**** GIVEN INFORMATION ****

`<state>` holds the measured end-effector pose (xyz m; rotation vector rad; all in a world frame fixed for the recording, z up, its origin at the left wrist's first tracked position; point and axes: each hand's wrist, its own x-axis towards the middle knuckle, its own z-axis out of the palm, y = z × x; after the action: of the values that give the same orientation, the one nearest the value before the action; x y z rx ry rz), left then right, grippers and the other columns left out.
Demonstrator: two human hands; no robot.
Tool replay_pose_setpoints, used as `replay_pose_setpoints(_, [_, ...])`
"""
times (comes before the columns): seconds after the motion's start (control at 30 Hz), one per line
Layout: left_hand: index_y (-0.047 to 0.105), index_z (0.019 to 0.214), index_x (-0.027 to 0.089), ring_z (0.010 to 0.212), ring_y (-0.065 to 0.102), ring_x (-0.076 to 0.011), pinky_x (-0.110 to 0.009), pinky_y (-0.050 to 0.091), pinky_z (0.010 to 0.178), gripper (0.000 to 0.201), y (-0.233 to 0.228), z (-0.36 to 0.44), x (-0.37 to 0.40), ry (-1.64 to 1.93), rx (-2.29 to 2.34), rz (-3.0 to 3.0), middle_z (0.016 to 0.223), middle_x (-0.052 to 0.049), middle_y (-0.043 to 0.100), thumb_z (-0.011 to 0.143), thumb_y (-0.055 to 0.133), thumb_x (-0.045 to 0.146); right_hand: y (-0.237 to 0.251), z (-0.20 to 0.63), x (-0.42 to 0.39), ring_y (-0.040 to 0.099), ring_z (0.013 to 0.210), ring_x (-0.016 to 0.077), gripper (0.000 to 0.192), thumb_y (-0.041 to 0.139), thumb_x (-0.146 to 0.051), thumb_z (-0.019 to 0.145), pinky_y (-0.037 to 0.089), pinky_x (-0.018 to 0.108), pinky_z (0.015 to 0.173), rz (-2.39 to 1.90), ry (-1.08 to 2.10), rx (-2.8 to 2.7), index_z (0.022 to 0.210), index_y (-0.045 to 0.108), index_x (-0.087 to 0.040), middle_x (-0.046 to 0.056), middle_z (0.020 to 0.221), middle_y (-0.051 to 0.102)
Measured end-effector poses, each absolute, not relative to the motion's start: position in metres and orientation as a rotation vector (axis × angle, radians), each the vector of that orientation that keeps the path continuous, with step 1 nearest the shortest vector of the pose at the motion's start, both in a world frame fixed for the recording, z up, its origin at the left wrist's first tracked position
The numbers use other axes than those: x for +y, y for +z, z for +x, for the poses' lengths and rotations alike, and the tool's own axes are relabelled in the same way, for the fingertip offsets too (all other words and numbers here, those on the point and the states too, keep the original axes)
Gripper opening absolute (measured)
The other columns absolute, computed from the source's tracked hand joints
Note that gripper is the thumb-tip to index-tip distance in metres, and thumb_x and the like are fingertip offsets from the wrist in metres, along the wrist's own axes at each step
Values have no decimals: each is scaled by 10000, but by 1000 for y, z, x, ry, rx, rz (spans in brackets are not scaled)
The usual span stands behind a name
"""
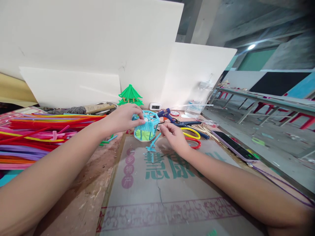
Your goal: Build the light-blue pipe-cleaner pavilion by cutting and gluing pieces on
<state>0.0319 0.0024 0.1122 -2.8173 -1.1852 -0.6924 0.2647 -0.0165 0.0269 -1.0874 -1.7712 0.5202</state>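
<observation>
A small light-blue model, built of pipe cleaners into a ribbed, many-sided frame with a green base, stands at the back of the printed mat. My left hand reaches over its left side, thumb and fingers closed at its upper edge and hiding part of it. Just right of the model, my right hand has thumb and forefinger pinched together; whatever is between them is too small to make out. Short blue pipe-cleaner pieces lie on the mat in front of the model.
Many coloured pipe cleaners are heaped at left. Behind stand a green tree-like model and a small digital timer. A glue gun, scissors, wooden sticks, a phone and a plastic bottle are at right.
</observation>
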Motion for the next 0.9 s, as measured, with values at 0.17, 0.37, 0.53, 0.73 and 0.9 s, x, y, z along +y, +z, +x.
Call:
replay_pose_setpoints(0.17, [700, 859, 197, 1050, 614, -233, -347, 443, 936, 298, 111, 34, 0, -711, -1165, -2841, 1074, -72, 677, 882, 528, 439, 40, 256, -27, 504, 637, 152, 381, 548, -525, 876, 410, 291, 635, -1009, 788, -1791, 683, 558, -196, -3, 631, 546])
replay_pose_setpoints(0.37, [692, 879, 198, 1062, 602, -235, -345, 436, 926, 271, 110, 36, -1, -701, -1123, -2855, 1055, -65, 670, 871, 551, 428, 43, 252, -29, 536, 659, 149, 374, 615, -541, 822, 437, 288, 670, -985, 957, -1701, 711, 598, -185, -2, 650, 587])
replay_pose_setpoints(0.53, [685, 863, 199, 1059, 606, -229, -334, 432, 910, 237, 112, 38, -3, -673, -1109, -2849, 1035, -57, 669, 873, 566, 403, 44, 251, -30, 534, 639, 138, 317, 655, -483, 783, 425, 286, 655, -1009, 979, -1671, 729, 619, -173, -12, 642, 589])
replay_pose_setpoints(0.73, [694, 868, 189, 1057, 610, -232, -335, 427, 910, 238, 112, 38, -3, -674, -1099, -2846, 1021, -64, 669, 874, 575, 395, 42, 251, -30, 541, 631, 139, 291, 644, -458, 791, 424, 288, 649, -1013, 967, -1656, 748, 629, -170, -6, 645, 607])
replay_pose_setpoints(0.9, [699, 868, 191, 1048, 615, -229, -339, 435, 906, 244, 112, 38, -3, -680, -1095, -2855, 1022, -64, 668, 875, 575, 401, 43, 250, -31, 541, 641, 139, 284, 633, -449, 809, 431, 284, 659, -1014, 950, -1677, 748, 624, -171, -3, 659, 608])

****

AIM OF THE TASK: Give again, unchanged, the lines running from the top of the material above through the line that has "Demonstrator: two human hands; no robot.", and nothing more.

EXERCISE RESPONSE:
`<state>` holds the measured end-effector pose (xyz m; rotation vector rad; all in a world frame fixed for the recording, z up, its origin at the left wrist's first tracked position; point and axes: each hand's wrist, its own x-axis towards the middle knuckle, its own z-axis out of the palm, y = z × x; after the action: of the values that give the same orientation, the one nearest the value before the action; x y z rx ry rz), left then right, grippers and the other columns left out.
Demonstrator: two human hands; no robot.

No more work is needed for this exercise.